Examining Reasoning LLMs-as-Judges in Non-Verifiable LLM Post-Training

Abstract

Reasoning LLMs-as-Judges, which can benefit from inference-time scaling, provide a promising path for extending the success of reasoning models to non-verifiable domains where the output correctness/quality cannot be directly checked. However, while reasoning judges have shown better performance on static evaluation benchmarks, their effectiveness in actual policy training has not been systematically examined. Therefore, we conduct a rigorous study to investigate the actual impact of non-reasoning and reasoning judges in reinforcement-learning-based LLM alignment. Our controlled synthetic setting, where a "gold-standard" judge (gpt-oss-120b) provides preference annotations to train smaller judges, reveals key differences between non-reasoning and reasoning judges: non-reasoning judges lead to reward hacking easily, while reasoning judges can lead to policies that achieve strong performance when evaluated by the gold-standard judge.
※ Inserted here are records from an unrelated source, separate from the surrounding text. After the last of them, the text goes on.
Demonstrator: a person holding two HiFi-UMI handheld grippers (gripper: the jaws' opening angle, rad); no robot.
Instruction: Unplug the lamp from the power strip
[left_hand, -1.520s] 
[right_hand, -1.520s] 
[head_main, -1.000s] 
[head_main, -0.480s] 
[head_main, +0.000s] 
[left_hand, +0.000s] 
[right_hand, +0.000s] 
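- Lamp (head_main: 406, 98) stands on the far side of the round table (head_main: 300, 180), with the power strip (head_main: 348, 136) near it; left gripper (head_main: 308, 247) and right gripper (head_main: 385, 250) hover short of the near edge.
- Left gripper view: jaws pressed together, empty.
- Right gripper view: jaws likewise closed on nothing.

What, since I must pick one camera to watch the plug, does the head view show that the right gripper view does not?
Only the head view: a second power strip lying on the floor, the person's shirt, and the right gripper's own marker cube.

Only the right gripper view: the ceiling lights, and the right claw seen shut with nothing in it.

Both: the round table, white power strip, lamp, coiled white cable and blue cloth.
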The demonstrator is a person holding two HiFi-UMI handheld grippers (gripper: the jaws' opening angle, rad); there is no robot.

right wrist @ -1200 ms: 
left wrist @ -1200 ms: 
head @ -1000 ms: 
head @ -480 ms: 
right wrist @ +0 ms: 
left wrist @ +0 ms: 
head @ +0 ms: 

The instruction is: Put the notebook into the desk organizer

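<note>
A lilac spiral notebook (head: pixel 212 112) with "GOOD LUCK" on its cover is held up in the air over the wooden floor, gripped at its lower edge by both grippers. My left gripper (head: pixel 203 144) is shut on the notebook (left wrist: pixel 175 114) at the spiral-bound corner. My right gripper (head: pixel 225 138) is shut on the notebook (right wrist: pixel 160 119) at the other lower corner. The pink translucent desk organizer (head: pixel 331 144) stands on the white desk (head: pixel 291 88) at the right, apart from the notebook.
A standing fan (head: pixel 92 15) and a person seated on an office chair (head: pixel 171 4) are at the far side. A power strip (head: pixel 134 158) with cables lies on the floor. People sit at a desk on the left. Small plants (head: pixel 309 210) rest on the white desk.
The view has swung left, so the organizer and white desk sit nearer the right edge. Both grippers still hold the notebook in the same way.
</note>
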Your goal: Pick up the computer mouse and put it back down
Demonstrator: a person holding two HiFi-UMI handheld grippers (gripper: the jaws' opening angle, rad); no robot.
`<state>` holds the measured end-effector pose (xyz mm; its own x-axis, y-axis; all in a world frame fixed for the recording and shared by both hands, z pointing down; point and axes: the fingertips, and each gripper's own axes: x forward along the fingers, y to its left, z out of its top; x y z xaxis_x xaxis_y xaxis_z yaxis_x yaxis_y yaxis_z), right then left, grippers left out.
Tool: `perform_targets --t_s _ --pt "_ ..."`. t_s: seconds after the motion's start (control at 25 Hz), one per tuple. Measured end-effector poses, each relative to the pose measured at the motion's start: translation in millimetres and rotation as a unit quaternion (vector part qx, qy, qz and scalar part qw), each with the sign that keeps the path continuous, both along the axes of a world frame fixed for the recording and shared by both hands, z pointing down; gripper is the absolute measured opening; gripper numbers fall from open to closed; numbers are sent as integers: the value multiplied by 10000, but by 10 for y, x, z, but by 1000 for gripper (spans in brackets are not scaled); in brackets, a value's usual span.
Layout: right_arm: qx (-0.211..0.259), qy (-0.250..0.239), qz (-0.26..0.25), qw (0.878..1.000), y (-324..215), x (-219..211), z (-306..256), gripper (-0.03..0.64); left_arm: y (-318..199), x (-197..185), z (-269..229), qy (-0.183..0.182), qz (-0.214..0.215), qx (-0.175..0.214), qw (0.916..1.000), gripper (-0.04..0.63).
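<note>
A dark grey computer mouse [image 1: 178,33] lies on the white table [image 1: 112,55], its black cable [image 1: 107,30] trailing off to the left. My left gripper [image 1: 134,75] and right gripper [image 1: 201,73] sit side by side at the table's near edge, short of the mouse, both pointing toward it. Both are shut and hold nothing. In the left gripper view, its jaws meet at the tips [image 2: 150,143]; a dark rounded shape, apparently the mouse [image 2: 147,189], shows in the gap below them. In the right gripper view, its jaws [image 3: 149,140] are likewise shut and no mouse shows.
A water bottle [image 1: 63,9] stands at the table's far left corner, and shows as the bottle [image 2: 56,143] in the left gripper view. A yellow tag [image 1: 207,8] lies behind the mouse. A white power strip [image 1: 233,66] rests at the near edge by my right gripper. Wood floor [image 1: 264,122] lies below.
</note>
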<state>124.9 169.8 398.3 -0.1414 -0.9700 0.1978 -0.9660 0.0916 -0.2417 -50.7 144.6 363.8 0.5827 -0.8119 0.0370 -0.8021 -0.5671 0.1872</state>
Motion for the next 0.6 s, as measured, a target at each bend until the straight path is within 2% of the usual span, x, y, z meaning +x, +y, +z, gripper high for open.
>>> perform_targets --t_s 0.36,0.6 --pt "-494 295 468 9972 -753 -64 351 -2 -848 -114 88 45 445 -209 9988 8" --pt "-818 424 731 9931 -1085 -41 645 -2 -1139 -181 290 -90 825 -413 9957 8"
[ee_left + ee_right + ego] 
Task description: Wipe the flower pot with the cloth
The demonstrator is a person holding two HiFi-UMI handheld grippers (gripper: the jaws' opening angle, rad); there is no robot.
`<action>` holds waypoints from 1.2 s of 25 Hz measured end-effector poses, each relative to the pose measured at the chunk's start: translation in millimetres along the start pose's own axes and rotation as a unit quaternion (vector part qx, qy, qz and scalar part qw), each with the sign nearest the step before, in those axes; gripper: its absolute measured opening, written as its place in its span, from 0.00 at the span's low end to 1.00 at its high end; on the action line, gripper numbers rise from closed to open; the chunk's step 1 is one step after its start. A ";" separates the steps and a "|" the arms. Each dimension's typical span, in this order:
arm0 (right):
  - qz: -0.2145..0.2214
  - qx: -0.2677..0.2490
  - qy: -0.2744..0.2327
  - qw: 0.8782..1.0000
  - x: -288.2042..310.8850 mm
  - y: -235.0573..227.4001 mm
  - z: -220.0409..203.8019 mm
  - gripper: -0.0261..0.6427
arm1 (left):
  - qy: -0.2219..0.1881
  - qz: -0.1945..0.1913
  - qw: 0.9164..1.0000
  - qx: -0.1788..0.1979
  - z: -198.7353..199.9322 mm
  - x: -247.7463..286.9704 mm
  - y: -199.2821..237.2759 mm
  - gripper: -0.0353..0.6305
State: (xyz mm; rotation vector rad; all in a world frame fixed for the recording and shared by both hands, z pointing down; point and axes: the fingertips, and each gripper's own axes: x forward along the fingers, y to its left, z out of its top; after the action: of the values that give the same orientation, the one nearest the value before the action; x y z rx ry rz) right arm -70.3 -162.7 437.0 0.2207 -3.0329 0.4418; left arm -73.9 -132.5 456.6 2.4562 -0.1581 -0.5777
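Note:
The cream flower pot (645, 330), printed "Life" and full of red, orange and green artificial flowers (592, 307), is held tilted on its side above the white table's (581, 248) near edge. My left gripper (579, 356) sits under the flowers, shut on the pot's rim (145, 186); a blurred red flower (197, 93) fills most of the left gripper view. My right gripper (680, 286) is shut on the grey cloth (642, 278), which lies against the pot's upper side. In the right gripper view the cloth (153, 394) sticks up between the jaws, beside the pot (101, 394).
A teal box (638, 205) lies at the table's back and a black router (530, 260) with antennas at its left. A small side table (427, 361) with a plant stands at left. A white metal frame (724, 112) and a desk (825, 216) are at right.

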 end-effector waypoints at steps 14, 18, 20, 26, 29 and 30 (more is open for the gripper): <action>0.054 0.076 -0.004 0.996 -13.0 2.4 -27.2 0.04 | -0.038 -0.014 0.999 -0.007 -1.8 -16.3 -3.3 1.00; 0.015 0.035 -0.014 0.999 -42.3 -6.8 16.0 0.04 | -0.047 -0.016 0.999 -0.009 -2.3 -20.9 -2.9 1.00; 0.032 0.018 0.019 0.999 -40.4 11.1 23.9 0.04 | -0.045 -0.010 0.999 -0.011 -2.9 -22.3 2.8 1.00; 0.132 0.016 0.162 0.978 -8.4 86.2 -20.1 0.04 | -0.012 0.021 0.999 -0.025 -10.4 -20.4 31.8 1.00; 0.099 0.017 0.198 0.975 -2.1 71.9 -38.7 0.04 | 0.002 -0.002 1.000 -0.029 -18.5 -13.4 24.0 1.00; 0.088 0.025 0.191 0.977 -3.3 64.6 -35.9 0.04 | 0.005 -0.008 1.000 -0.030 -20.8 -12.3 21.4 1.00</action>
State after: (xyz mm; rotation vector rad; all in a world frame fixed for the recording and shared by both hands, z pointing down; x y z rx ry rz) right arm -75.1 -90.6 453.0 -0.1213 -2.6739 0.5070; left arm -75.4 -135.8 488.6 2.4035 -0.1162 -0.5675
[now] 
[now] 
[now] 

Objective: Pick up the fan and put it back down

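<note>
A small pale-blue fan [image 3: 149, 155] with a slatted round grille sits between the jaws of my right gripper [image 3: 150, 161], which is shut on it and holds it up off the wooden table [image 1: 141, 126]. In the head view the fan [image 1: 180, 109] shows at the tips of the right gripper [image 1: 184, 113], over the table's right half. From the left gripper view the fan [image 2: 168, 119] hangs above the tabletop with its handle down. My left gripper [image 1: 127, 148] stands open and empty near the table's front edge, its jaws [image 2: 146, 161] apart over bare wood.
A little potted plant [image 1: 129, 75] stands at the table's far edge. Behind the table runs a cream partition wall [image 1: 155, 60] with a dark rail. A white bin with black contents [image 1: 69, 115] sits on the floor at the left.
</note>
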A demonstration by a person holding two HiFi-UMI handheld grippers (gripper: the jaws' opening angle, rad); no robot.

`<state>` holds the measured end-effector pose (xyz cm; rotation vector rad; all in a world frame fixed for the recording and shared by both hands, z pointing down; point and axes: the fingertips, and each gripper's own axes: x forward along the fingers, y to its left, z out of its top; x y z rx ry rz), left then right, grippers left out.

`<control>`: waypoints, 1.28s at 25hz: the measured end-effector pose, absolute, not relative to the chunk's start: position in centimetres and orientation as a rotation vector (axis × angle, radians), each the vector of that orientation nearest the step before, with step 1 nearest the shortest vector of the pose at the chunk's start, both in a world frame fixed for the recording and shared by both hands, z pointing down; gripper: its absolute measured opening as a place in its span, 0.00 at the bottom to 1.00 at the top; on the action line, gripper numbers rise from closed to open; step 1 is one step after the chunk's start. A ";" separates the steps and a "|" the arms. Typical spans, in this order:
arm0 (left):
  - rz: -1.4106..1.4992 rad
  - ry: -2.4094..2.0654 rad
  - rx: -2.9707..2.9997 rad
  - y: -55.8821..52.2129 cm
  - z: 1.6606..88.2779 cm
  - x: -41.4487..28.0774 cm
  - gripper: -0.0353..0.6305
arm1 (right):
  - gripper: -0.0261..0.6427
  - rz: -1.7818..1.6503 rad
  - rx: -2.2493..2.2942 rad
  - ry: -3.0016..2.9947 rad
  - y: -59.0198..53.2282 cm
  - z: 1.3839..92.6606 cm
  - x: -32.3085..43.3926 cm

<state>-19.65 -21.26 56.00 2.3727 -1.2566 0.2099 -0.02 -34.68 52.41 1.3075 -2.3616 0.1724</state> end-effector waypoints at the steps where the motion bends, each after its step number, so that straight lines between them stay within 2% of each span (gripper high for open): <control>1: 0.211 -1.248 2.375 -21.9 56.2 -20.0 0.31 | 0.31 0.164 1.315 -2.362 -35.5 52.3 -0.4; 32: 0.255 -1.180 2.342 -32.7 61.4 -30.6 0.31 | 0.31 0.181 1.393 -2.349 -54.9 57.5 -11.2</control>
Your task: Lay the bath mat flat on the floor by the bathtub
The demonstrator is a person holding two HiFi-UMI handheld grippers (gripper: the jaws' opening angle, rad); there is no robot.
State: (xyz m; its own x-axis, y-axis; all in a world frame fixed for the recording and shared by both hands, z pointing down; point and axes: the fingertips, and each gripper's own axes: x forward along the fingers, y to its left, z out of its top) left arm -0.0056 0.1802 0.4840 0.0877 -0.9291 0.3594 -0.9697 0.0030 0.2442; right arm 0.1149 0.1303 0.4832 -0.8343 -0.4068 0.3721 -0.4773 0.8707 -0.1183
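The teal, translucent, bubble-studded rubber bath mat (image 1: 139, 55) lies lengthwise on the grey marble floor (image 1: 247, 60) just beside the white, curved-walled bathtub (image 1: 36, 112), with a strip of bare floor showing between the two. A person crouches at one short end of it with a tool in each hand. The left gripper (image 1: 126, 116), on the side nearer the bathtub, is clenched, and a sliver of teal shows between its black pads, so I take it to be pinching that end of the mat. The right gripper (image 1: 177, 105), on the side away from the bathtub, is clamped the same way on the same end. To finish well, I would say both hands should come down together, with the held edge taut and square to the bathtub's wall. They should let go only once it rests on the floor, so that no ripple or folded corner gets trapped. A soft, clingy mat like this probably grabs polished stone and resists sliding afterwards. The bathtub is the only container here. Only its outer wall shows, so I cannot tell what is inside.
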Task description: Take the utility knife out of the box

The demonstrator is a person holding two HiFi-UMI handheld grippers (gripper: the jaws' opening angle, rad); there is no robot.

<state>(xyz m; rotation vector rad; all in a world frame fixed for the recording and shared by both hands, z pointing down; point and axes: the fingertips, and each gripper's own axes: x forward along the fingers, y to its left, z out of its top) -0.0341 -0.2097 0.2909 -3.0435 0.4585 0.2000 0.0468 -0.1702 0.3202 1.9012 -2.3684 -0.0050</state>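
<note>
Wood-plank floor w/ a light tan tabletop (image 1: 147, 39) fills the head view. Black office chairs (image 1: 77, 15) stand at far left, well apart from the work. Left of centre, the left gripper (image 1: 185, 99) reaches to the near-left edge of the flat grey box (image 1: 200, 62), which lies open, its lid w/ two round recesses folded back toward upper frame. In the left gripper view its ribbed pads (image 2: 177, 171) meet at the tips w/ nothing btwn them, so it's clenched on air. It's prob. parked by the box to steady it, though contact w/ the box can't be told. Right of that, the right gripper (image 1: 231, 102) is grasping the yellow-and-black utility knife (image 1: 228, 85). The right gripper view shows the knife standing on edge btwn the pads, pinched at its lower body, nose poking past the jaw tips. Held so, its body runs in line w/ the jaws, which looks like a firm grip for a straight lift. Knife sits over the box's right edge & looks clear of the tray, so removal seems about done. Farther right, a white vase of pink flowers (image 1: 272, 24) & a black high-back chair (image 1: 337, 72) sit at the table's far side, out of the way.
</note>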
Interestingly, we find that the reasoning-judge-trained policies achieve such strong performance by learning to generate highly effective adversarial outputs that can also score well on popular benchmarks such as Arena-Hard by deceiving other LLM-judges. Combined with our further analysis, our study highlights both important findings and room for improvements for applying (reasoning) LLM-judges in non-verifiable LLM post-training.

Figures (27)

• Figure 1: Illustration of our synthetic experiment setting (left). In the middle, we show that a Llama-3.1-8B policy trained with a fine-tuned Qwen3-4B reasoning judge can achieve strong performance under the gold-standard judge gpt-oss-120b's evaluation, while the policy trained with a fine-tuned Qwen3-14B non-reasoning judge cannot and exhibits severe reward hacking. The table on the right shows results on the creative writing subset of Arena-Hard-V2. The Llama-3.1-8B policy trained with the Qwen3-4B reasoning judge is able to achieve superior performance by learning to generate highly effective adversarial outputs.
• Figure 2: Performance of various LLM-judges based on their agreement (Krippendorff's Alpha) with the gold-standard judge, gpt-oss-120b. The LLM-judges are all based on Qwen3 models and grouped by their sizes. Both the base judges and fine-tuned judges are evaluated, and non-reasoning judges and reasoning judges are compared.
• Figure 3: Performance comparison of policies trained with non-reasoning judges of different sizes under the gold-standard judge's evaluation. The sub-figures show policies trained from different initial LLMs.
• Figure 4: Performance of policies trained with non-reasoning judges of different sizes evaluated by the judges used in training.
• Figure 5: Performance of policies trained with Qwen3-4B and Qwen3-8B reasoning judges. The policy performance at different training steps on the test set is shown when evaluated by the training judges (a) and by the gold-standard judge gpt-oss-120b (b).